Allah SWT berfirman :
وَمَنْ يَّبْتَغِ غَيْرَ الْاِسْلَامِ دِيْنًا فَلَنْ يُّقْبَلَ مِنْهُۚ وَهُوَ فِى الْاٰخِرَةِ مِنَ الْخٰسِرِيْنَ
“Barang siapa mencari din (agama dan sistem hidup) selain Islam, maka sekali-kali tidaklah akan diterima apa pun darinya dan dia di akhirat termasuk orang-orang yang rugi.” (QS Ali Imran: 85)
Rasulullah saw. bersabda: “Barang siapa yang mengada-ada dalam urusan agama kami ini yang tidak ada dasar darinya, maka itu tertolak.” (HR Bukhari dan Muslim)
Secara faktual, budaya hanya meredam konflik bersifat sementara yang sewaktu-waktu bisa meletus kembali, dan negara berlepas tangan karena penyelesaian masalah diserahkan pada masyarakat seperti kasus di Ambon tahun 1999 yang lalu. Sementara jika konflik itu muncul dari pengusaha atau pemerintah, seperti perebutan lahan misalnya, maka budaya (kearifan lokal) tidak berlaku.

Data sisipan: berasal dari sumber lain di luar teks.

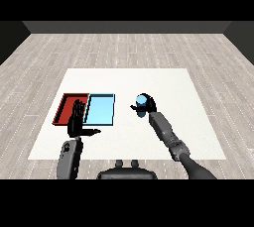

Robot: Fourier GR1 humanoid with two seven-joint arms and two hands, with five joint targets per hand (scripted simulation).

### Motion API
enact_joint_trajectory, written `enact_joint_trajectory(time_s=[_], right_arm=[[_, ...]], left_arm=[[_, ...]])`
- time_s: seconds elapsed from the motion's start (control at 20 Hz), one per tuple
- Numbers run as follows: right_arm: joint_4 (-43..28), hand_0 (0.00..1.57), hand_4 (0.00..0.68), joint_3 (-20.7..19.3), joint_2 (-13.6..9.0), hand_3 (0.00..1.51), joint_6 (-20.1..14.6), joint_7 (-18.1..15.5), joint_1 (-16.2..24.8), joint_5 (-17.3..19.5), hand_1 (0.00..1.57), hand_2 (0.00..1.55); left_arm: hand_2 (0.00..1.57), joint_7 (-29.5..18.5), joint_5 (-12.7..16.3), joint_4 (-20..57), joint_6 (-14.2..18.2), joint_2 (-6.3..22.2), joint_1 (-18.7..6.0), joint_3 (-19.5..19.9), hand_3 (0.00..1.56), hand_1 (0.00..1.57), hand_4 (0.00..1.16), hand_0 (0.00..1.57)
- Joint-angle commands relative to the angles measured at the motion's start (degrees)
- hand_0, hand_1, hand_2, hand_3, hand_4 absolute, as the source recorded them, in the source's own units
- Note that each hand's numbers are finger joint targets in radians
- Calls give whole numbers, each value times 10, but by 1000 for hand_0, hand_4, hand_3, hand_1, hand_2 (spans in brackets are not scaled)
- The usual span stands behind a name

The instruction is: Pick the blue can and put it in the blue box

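Nearest the viewer, the left hand point(77, 121) rises from its grey forearm with fingers straight and spread, thumb out to the side, holding nothing; it stands over the near edge where the red tray point(63, 106) meets the light blue tray point(110, 103). Across the white table point(188, 97), the right hand point(147, 106) has its fingers curled round the blue can point(142, 101), which stands upright with its pale top showing above the black fingers. Whether the can rests on the table or is already raised cannot be told from this view. What matters for the coming move is that the light blue tray lies to the left of the held can, near it, with a strip of bare table between them. The right forearm reaches forward and inward from the lower right, so carrying the can over likely calls for a sideways sweep to the left.
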Motion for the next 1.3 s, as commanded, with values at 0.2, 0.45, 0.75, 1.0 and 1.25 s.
enact_joint_trajectory(time_s=[0.2,0.45,0.75,1.0,1.25], right_arm=[[-72,1493,652,15,-8,1413,3,-8,15,12,1493,1457],[-214,1441,665,41,-6,1411,-2,51,27,13,1441,1428],[-270,1431,654,54,2,1412,-7,61,55,25,1431,1437],[-461,1431,654,112,4,1412,-34,123,190,37,1431,1437],[-438,1435,661,175,10,1406,-87,118,163,8,1435,1433]], left_arm=[[0,30,-22,22,4,-12,-12,-39,0,0,0,0],[0,14,-32,51,14,-24,-11,-85,0,0,0,0],[0,54,-19,66,36,-24,-52,-102,0,0,0,0],[0,31,-15,113,95,-24,-71,-154,0,0,0,0],[0,47,-15,139,107,-24,-125,-164,0,0,0,0]])
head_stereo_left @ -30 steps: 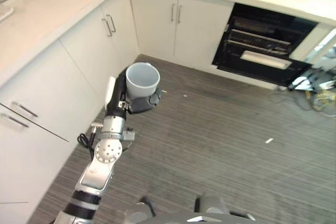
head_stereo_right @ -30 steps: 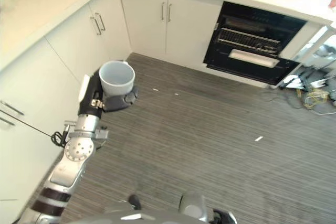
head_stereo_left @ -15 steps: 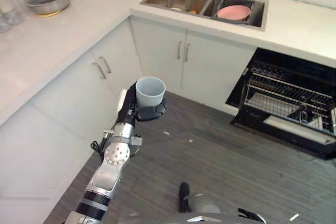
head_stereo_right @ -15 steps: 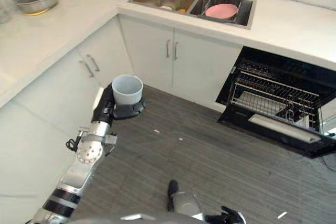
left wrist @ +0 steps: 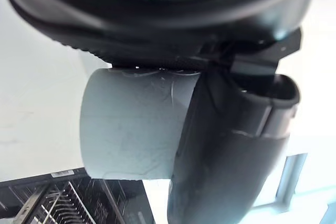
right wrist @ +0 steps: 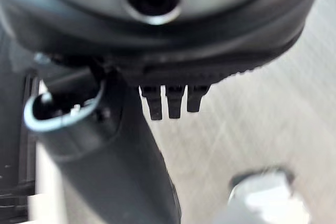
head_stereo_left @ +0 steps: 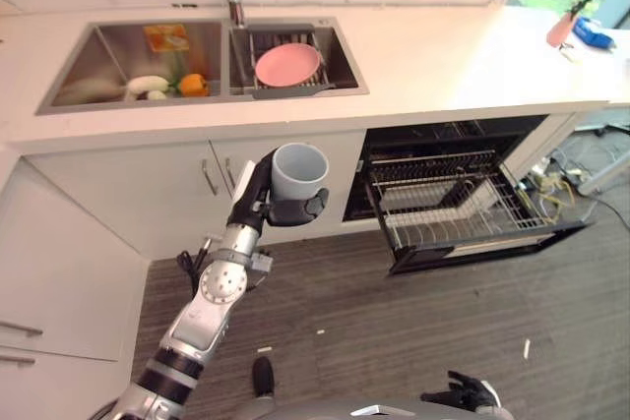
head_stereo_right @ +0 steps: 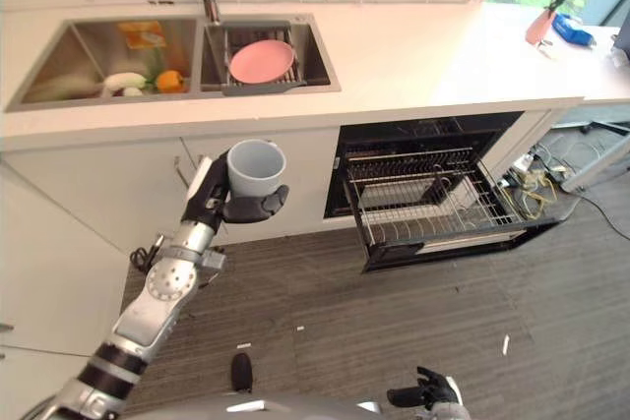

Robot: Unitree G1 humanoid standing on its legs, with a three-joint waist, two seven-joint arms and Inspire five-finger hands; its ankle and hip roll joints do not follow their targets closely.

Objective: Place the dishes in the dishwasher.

Dengan demikian Moderasi Beragama bukan cara pandang yang benar dalam beragama, karena dalam beragama harus bersandar pada nash-nash syar’i (Al-Qur’an dan hadis) bukan adat istiadat. Dan tidak benar (tidak tepat) menjadikan adat/ budaya sebagai solusi problem (konflik) masyarakat, karena setiap problem/ konflik penyelesaiannya harus dikembalikan pada masyarakat dan negara wajib hadir untuk menyelesaikan sesuai syariat Islam.